Exercise requirements =>
Look through the listing below for lines containing the word "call". State only their number.
**** Data records ****
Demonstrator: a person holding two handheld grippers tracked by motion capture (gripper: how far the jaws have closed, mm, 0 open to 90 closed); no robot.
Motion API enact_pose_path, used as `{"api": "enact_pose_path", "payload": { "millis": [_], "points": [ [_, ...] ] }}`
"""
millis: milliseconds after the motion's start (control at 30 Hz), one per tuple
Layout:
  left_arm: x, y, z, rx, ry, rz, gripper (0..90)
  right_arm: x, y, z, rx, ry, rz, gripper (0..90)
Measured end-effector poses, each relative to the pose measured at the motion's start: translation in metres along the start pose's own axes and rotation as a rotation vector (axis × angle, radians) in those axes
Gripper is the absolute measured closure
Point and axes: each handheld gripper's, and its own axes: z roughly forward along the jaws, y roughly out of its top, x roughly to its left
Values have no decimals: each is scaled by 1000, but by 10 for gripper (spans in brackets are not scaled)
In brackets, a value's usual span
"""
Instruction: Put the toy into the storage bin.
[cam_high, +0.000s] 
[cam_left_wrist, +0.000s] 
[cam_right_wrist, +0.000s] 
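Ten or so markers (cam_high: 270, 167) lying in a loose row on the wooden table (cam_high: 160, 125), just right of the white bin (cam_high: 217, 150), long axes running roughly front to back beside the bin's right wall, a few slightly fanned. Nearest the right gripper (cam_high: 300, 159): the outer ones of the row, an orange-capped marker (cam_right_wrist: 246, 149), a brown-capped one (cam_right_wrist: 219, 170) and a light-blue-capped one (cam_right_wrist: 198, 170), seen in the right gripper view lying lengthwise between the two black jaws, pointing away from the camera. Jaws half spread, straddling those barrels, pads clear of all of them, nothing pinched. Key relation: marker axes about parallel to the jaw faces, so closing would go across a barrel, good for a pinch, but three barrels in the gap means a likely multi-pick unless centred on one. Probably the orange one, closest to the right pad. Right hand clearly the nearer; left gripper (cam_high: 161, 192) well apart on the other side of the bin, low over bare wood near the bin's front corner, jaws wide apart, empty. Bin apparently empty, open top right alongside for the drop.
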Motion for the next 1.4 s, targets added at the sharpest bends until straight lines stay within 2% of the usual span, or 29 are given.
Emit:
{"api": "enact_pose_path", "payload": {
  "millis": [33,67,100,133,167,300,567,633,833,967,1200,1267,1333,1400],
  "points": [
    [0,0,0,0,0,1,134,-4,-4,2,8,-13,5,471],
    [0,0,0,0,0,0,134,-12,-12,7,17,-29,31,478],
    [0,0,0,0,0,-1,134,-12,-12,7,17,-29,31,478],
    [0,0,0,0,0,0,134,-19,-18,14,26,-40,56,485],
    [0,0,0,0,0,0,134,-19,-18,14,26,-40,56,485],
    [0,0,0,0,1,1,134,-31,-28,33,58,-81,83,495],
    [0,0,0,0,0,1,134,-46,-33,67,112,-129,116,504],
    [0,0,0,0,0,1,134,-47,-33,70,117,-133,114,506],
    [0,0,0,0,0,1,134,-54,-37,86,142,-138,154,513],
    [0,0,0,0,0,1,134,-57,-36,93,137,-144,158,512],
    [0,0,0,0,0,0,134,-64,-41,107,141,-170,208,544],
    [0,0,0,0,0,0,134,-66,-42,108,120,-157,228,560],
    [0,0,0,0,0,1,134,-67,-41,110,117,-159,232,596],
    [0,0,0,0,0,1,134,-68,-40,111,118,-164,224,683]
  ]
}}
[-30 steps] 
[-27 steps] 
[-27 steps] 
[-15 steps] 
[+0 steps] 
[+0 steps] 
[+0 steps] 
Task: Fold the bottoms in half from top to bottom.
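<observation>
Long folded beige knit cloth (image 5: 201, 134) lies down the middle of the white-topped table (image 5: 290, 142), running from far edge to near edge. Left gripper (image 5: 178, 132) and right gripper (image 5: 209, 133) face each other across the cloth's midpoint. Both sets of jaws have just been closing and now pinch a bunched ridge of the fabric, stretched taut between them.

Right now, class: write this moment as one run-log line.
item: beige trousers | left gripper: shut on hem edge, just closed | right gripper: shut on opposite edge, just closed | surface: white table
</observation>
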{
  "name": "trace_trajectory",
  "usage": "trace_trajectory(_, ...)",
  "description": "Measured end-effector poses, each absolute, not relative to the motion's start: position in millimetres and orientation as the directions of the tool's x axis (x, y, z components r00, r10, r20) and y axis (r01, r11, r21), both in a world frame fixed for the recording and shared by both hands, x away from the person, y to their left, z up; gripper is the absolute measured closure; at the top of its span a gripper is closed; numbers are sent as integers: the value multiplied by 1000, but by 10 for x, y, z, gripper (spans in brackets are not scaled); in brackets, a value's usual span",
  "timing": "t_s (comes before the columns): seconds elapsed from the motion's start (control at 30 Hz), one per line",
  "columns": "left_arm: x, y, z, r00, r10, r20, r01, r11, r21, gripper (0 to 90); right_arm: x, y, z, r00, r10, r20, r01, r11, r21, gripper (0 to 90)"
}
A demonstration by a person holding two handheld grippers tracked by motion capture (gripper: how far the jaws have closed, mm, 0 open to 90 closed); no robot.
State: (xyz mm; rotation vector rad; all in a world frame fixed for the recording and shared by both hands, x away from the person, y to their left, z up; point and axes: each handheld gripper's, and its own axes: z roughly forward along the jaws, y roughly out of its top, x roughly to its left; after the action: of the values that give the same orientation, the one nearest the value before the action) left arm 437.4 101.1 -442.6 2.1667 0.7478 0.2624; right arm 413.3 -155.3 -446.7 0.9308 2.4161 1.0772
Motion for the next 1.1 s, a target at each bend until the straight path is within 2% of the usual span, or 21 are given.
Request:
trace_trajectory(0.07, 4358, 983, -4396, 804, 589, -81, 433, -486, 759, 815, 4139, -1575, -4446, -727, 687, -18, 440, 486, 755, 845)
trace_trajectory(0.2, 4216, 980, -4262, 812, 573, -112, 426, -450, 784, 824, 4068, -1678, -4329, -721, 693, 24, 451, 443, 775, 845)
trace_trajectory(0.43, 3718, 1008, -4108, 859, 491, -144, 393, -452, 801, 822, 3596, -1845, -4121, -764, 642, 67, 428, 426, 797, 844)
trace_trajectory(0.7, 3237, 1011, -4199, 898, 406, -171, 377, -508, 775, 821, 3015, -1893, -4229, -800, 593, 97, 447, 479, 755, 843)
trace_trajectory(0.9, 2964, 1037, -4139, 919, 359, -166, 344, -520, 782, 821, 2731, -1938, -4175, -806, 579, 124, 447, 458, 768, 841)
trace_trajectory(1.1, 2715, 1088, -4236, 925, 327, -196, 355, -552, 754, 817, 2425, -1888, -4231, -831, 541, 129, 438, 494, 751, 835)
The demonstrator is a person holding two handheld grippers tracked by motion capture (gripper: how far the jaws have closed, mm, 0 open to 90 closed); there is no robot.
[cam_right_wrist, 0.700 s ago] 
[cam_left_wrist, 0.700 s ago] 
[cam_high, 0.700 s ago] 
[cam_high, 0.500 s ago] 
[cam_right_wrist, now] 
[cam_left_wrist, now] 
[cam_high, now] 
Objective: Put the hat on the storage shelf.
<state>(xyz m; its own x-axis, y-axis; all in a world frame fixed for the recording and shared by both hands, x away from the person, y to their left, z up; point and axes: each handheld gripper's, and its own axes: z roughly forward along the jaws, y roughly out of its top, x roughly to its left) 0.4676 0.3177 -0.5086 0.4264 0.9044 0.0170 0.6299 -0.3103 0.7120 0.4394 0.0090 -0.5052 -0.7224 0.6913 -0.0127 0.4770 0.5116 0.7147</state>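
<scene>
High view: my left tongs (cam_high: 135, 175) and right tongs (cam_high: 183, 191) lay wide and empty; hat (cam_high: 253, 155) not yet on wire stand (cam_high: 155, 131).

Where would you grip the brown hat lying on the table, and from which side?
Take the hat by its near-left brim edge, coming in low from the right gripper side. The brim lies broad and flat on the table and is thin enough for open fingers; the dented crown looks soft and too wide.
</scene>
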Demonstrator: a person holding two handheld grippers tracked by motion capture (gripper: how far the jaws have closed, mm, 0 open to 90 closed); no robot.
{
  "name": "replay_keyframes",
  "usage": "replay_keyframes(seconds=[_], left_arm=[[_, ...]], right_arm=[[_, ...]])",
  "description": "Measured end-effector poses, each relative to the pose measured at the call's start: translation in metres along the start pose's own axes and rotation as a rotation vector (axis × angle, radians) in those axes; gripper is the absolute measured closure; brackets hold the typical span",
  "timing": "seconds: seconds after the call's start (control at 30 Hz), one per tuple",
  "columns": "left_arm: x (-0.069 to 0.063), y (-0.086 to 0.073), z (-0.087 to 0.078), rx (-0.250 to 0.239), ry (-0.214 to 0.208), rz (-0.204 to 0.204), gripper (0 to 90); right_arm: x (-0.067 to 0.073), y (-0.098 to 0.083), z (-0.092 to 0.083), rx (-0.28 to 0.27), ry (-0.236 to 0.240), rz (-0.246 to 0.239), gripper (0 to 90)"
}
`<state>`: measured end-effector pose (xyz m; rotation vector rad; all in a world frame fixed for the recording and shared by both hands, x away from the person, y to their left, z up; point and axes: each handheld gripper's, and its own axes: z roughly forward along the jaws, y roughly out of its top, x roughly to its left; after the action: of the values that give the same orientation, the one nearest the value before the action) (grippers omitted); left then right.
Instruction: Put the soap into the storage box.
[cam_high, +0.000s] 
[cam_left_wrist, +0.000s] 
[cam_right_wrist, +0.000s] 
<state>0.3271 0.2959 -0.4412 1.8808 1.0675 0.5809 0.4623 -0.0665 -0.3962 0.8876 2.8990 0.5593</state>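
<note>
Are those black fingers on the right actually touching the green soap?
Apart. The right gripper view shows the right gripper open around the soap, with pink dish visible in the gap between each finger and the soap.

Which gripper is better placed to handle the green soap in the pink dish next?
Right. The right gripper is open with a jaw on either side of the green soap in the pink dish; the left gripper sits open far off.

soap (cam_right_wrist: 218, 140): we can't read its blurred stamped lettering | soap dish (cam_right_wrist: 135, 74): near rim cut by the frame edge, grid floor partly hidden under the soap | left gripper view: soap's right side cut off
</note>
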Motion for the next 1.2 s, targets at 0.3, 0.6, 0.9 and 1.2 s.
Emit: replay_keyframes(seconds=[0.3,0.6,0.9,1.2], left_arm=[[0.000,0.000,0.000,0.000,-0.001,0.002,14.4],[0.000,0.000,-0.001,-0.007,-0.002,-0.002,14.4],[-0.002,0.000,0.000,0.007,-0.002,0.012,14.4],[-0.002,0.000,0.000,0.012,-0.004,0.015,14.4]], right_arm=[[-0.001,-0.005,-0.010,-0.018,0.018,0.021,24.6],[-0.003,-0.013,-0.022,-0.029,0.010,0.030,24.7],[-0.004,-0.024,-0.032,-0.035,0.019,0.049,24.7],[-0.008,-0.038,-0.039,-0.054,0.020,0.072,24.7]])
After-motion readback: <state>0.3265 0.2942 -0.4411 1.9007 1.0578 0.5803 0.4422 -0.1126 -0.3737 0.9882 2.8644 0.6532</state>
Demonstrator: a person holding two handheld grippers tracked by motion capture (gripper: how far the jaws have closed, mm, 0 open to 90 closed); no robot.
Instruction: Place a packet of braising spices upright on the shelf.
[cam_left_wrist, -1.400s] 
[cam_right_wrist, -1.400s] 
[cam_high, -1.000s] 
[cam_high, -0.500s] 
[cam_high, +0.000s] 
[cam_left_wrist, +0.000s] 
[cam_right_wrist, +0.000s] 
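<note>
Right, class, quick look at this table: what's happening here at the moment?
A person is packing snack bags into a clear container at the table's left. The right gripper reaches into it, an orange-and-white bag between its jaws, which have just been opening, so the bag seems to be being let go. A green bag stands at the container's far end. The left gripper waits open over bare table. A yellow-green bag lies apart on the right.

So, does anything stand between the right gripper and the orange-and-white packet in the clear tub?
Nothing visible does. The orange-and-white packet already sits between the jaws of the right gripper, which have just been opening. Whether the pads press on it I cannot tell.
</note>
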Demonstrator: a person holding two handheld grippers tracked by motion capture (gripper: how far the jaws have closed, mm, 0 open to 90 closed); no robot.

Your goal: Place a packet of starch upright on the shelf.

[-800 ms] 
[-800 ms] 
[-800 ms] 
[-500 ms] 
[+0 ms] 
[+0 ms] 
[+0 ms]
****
Written answer =>
2